### [PROBLEM TO WORK ON]
Copy nothing but the text: repeat each entry exactly and drop the images.

### [SUPPLIED RECORDS]

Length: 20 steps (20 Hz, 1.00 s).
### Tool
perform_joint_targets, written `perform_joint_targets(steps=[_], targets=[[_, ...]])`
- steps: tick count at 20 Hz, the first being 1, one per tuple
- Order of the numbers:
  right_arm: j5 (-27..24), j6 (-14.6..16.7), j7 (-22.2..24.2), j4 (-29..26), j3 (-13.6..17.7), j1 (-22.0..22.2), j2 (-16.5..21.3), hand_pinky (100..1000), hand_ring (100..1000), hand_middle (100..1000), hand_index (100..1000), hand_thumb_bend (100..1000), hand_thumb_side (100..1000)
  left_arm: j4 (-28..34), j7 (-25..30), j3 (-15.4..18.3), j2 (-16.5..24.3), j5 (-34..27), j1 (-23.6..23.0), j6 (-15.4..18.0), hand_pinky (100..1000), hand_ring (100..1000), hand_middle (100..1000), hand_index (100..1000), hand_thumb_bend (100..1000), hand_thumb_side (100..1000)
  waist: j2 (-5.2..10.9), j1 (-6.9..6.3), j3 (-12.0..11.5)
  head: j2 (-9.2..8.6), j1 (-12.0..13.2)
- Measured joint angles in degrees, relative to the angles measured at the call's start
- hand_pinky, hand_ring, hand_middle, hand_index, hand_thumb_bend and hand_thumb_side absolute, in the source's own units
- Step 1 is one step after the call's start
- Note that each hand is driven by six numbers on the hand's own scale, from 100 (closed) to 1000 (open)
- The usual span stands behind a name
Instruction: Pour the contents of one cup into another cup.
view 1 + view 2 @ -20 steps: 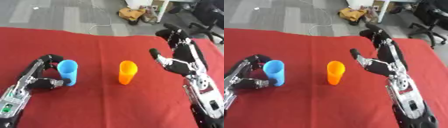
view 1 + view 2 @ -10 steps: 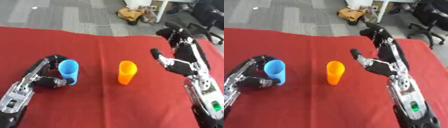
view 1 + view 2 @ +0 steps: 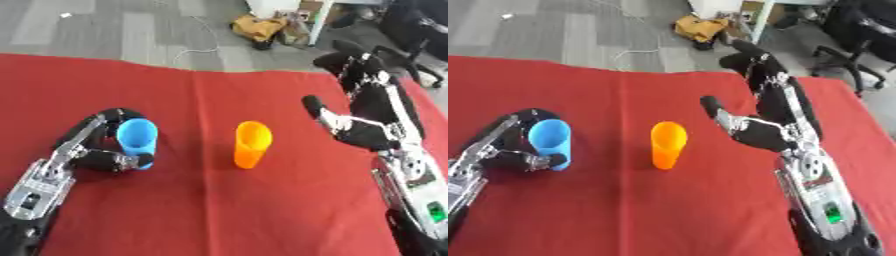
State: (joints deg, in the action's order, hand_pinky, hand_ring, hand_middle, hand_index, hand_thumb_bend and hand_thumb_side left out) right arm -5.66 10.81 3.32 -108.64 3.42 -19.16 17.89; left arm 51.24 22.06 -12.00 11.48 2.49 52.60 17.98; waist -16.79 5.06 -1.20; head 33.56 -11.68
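Observation:
A blue cup stands upright on the red table at the left. My left hand is wrapped round it, fingers behind and thumb in front. An orange cup stands upright in the middle, untouched. My right hand hovers to the right of the orange cup, well apart from it, with its fingers straight and its thumb pointing toward the cup. What either cup holds is hidden.
The red cloth covers the table to its far edge. Beyond it lie grey floor, a cable, a yellow bag and a black office chair at the upper right.
My left hand has closed tighter round the blue cup and shifted it slightly right. My right hand has barely moved.

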Motion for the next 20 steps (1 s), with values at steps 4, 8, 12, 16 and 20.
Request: perform_joint_targets(steps=[4, 8, 12, 16, 20], targets=[[-0.02, 0.07, 0.11, -0.23, -0.02, -0.01, 0.00, 963, 810, 685, 879, 458, 100, -0.26, 1.29, -0.19, -0.44, 0.06, 0.44, 0.18, 607, 742, 667, 738, 706, 141, 0.00, 0.00, 0.17, 0.00, 0.02], [-0.06, 0.06, 0.22, -0.24, -0.13, -0.02, -0.01, 962, 810, 683, 877, 458, 100, -0.53, 2.69, -0.46, -0.45, 0.37, 0.48, 0.45, 588, 720, 640, 727, 683, 100, 0.00, -0.01, 0.35, 0.00, 0.05], [-0.07, 0.08, 0.29, -0.25, -0.17, -0.02, -0.02, 962, 809, 682, 877, 457, 100, -0.65, 3.82, -0.46, -0.46, 0.62, 0.66, 0.68, 543, 684, 601, 708, 662, 100, 0.00, -0.03, 0.41, 0.00, 0.06], [-0.11, 0.07, 0.30, -0.25, -0.25, -0.02, -0.04, 961, 808, 682, 877, 454, 100, -1.03, 4.50, -0.45, -0.80, 0.60, 0.85, 0.60, 465, 618, 544, 695, 592, 100, 0.00, -0.03, 0.43, 0.00, 0.08], [-0.23, 0.07, 0.30, -0.25, -0.28, -0.02, -0.05, 961, 808, 681, 877, 453, 100, -1.32, 4.38, -0.42, -0.95, 0.46, 0.88, 0.44, 392, 553, 500, 680, 428, 100, 0.02, -0.06, 0.45, -0.01, 0.09]])
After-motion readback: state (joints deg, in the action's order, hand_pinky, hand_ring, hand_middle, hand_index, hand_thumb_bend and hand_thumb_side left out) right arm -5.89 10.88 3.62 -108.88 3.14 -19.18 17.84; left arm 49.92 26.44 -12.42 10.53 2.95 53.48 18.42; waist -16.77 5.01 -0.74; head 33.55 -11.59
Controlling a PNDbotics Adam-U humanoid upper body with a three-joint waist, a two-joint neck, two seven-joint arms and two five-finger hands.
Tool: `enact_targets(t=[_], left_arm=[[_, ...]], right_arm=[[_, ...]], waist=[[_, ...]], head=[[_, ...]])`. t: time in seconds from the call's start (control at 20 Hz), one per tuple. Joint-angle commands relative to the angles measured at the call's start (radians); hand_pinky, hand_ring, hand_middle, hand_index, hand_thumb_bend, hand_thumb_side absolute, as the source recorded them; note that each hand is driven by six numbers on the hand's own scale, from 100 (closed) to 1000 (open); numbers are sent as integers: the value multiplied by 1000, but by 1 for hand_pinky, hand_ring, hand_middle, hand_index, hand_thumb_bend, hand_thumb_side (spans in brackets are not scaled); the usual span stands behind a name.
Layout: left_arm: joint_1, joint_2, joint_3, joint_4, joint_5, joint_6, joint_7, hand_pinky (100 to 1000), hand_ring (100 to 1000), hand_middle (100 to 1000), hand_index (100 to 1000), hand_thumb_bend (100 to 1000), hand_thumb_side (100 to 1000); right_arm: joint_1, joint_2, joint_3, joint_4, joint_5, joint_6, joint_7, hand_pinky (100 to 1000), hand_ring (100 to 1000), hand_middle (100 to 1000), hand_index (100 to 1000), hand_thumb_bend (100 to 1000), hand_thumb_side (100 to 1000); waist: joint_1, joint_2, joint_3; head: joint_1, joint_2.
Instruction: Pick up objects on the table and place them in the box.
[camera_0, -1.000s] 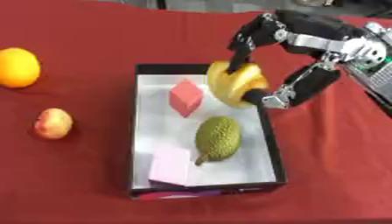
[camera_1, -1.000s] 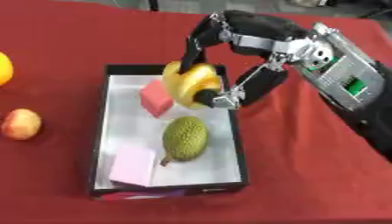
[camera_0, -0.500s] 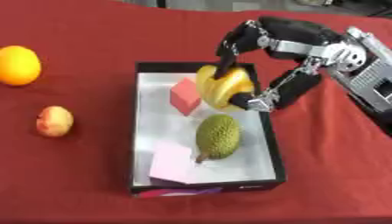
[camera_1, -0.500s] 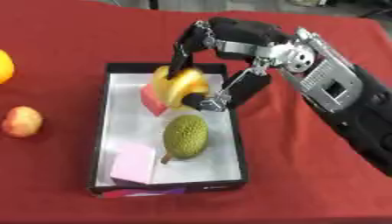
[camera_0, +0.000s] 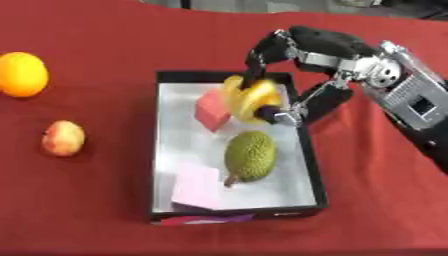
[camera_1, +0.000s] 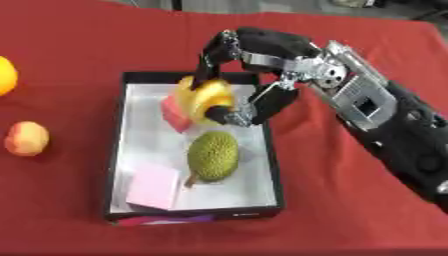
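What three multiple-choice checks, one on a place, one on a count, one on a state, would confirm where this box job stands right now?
1. Where is the yellow banana?
A. lying on the red cloth
B. over the box, in the right hand
C. beside the orange

2. How many fruits lie on the cloth outside the box?
A. none
B. two
C. four

3. What is the state of the right hand?
A. open and idle
B. curled round the banana
C. pressing flat on the pink block

Answers: 1 B, the banana sits above the box's far end between the hand's fingers. 2 B, only the orange and the peach lie on the cloth at left. 3 B, fingers and thumb wrap the banana.
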Motion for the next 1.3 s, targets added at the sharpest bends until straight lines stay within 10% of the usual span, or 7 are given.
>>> enact_targets(t=[0.05,0.35,0.75,1.3], left_arm=[[-8,25,6,-9,-2,-1,-6,783,794,635,751,100,658],[-8,24,7,-9,-2,-1,-8,783,795,635,751,100,658],[-2,23,9,-8,-4,-2,-8,784,795,636,751,100,658],[2,22,9,-5,-3,-2,-11,784,795,636,751,100,659]], right_arm=[[-9,-6,1,17,25,-12,-7,751,502,397,685,217,220],[-3,1,6,37,54,-35,-5,765,522,421,705,229,239],[12,-4,-9,34,117,-106,19,876,772,709,907,303,251],[35,-15,-39,23,131,-93,-10,899,799,746,916,274,191]], waist=[[7,-14,3],[6,-13,6],[6,-12,7],[8,-12,3]], head=[[-5,-5],[-5,-8],[-2,-6],[1,-5]])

### [WRITTEN SOLUTION]
Length: 20 steps (20 Hz, 1.00 s).
### Tool
perform_joint_targets, written `perform_joint_targets(steps=[_], targets=[[_, ...]])`
- steps: tick count at 20 Hz, the first being 1, one per tuple
- Order of the numbers:
  right_arm: j5 (-27..24), j6 (-14.6..16.7), j7 (-22.2..24.2), j4 (-29..26), j3 (-13.6..17.7), j1 (-22.0..22.2), j2 (-16.5..21.3), hand_pinky (100..1000), hand_ring (100..1000), hand_middle (100..1000), hand_index (100..1000), hand_thumb_bend (100..1000), hand_thumb_side (100..1000)
  left_arm: j4 (-28..34), j7 (-25..30), j3 (-15.4..18.3), j2 (-16.5..24.3), j5 (-34..27), j1 (-23.6..23.0), j6 (-15.4..18.0), hand_pinky (100..1000), hand_ring (100..1000), hand_middle (100..1000), hand_index (100..1000), hand_thumb_bend (100..1000), hand_thumb_side (100..1000)
  waist: j2 (-5.2..10.9), j1 (-6.9..6.3), j3 (-12.0..11.5)
  head: j2 (-9.2..8.6), j1 (-12.0..13.2)
- Measured joint angles in degrees, relative to the angles measured at the call's start
- hand_pinky, hand_ring, hand_middle, hand_index, hand_thumb_bend and hand_thumb_side absolute, in the source's own units
- Step 1 is one step after the call's start
- Note that each hand is driven by six numbers on the hand's own scale, from 100 (closed) to 1000 (open)
- The usual span stands behind a name
Instruction: Pour the contents of one cup into another cup.
view 1 + view 2 @ -20 steps: 
view 1 + view 2 @ -10 steps: 
view 1 + view 2 @ +0 steps: 
State: (joints deg, in the action's order, hand_pinky, hand_ring, hand_middle, hand_index, hand_thumb_bend and hand_thumb_side left out) right arm -5.66 10.81 3.32 -108.64 3.42 -19.16 17.89; left arm 51.24 22.06 -12.00 11.48 2.49 52.60 17.98; waist -16.79 5.06 -1.20; head 33.56 -11.68
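Observation:
A blue cup stands upright on the red table at the left. My left hand is wrapped round it, fingers behind and thumb in front. An orange cup stands upright in the middle, untouched. My right hand hovers to the right of the orange cup, well apart from it, with its fingers straight and its thumb pointing toward the cup. What either cup holds is hidden.
The red cloth covers the table to its far edge. Beyond it lie grey floor, a cable, a yellow bag and a black office chair at the upper right.
My left hand has closed tighter round the blue cup and shifted it slightly right. My right hand has barely moved.
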
Motion for the next 20 steps (1 s), with values at steps 4, 8, 12, 16 and 20.
Request: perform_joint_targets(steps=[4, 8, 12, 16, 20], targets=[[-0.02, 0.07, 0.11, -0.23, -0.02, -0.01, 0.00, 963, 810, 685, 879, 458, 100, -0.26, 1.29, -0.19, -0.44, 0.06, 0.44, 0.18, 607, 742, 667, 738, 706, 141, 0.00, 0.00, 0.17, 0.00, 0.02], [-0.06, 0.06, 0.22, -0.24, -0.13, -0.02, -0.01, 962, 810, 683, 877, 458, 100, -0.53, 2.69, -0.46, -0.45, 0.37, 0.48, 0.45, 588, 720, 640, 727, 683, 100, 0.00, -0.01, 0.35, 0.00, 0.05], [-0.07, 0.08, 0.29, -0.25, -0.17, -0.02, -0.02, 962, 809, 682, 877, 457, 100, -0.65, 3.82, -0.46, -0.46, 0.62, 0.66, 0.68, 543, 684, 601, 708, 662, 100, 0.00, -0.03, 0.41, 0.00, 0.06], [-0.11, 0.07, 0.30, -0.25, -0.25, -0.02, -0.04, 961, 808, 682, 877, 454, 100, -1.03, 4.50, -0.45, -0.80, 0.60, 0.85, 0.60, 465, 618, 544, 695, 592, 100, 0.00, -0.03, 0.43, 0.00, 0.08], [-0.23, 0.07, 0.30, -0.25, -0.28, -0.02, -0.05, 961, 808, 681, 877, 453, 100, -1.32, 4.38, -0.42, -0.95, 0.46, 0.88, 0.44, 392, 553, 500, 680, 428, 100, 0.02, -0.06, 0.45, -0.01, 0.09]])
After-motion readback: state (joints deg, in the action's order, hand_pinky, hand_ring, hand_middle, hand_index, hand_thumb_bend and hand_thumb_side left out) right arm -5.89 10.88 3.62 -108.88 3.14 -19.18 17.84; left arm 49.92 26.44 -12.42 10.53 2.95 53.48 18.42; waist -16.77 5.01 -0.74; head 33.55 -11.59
Controlling a PNDbotics Adam-U humanoid upper body with a three-joint waist, a two-joint neck, two seven-joint arms and two five-finger hands.
Tool: `enact_targets(t=[_], left_arm=[[_, ...]], right_arm=[[_, ...]], waist=[[_, ...]], head=[[_, ...]])`. t: time in seconds from the call's start (control at 20 Hz), one per tuple. Joint-angle commands relative to the angles measured at the call's start (radians); hand_pinky, hand_ring, hand_middle, hand_index, hand_thumb_bend, hand_thumb_side absolute, as the source recorded them; note that each hand is driven by six numbers on the hand's own scale, from 100 (closed) to 1000 (open); numbers are sent as integers: the value multiplied by 1000, but by 1 for hand_pinky, hand_ring, hand_middle, hand_index, hand_thumb_bend, hand_thumb_side (spans in brackets are not scaled); the usual span stands behind a name.
Layout: left_arm: joint_1, joint_2, joint_3, joint_4, joint_5, joint_6, joint_7, hand_pinky (100 to 1000), hand_ring (100 to 1000), hand_middle (100 to 1000), hand_index (100 to 1000), hand_thumb_bend (100 to 1000), hand_thumb_side (100 to 1000); right_arm: joint_1, joint_2, joint_3, joint_4, joint_5, joint_6, joint_7, hand_pinky (100 to 1000), hand_ring (100 to 1000), hand_middle (100 to 1000), hand_index (100 to 1000), hand_thumb_bend (100 to 1000), hand_thumb_side (100 to 1000); waist: joint_1, joint_2, joint_3; head: joint_1, joint_2.
Instruction: Pick up objects on the table and place them in the box.
[camera_0, -1.000s] 
[camera_1, -1.000s] 
[camera_0, -0.500s] 
[camera_1, -0.500s] 
[camera_0, +0.000s] 
[camera_1, +0.000s] 
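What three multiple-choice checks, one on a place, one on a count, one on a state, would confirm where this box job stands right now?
1. Where is the yellow banana?
A. lying on the red cloth
B. over the box, in the right hand
C. beside the orange

2. How many fruits lie on the cloth outside the box?
A. none
B. two
C. four

3. What is the state of the right hand?
A. open and idle
B. curled round the banana
C. pressing flat on the pink block

Answers: 1 B, the banana sits above the box's far end between the hand's fingers. 2 B, only the orange and the peach lie on the cloth at left. 3 B, fingers and thumb wrap the banana.
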Motion for the next 1.3 s, targets added at the sharpest bends until straight lines stay within 10% of the usual span, or 7 are given.
>>> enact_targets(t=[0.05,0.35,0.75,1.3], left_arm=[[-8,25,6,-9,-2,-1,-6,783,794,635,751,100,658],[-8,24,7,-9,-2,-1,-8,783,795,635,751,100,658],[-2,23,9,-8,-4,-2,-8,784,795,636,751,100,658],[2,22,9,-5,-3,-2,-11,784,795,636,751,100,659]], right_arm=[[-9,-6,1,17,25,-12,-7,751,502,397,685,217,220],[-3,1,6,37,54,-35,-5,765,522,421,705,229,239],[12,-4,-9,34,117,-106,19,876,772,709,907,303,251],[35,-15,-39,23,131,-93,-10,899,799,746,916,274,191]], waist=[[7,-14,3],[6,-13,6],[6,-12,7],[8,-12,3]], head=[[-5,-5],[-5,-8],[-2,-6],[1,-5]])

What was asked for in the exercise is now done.